The authors may want to take a look at Tziperman et al. 2006, "Consequences of pacing the Pleistocene 100 kyr ice ages by nonlinear phase locking to Milankovitch forcing", as well as papers that are cited and cite this paper. This could be a useful entry to the idea that glacial cycles are phase locked to Milankovitch forcing. Figures 1 and 2 in the current paper, and possibly additional ones, seem to repeat analysis in that paper and in related papers that have been written by multiple authors. Phase locking to Milankovitch implies that different initial conditions converge to the same ice volume trajectory. This seems directly relevant to the goals of this paper, yet this draft does not mention this concept.

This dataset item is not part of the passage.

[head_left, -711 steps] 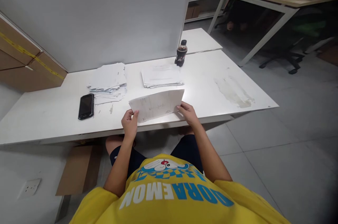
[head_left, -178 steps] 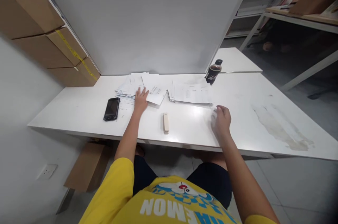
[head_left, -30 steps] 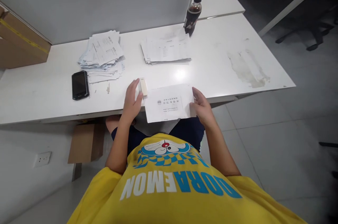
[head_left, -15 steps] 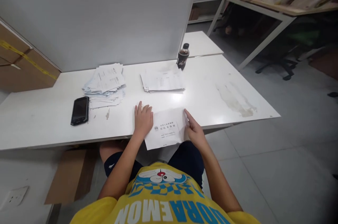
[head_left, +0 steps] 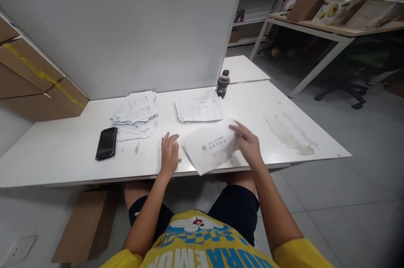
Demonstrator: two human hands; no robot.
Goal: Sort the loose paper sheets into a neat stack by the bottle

The initial couple of paragraphs where simple models are advocated seem unnecessary in this research field where simple models have been used for many decades now, including in multiple interesting papers by the lead author.
I am not convinced the analysis of the linear equation (1) and its solution (2) adds a meaningful message. "A model should be as simple as possible, but not simpler". This model may be "simpler", given the sophistication of idealized glacial models in the literature over the past decades, including the work of the lead author over the past decades. This linear model shows no oscillations, does not include Milankovitch forcing, and its relevance to the ice age problem is questionable. I do understand the lesson the authors are trying to derive here, but it seems to me that a sentence or two could make the point without this linear equation. My feeling is that our understanding of ice age dynamics is too sophisticated for this linear equation to provide any new or useful insights.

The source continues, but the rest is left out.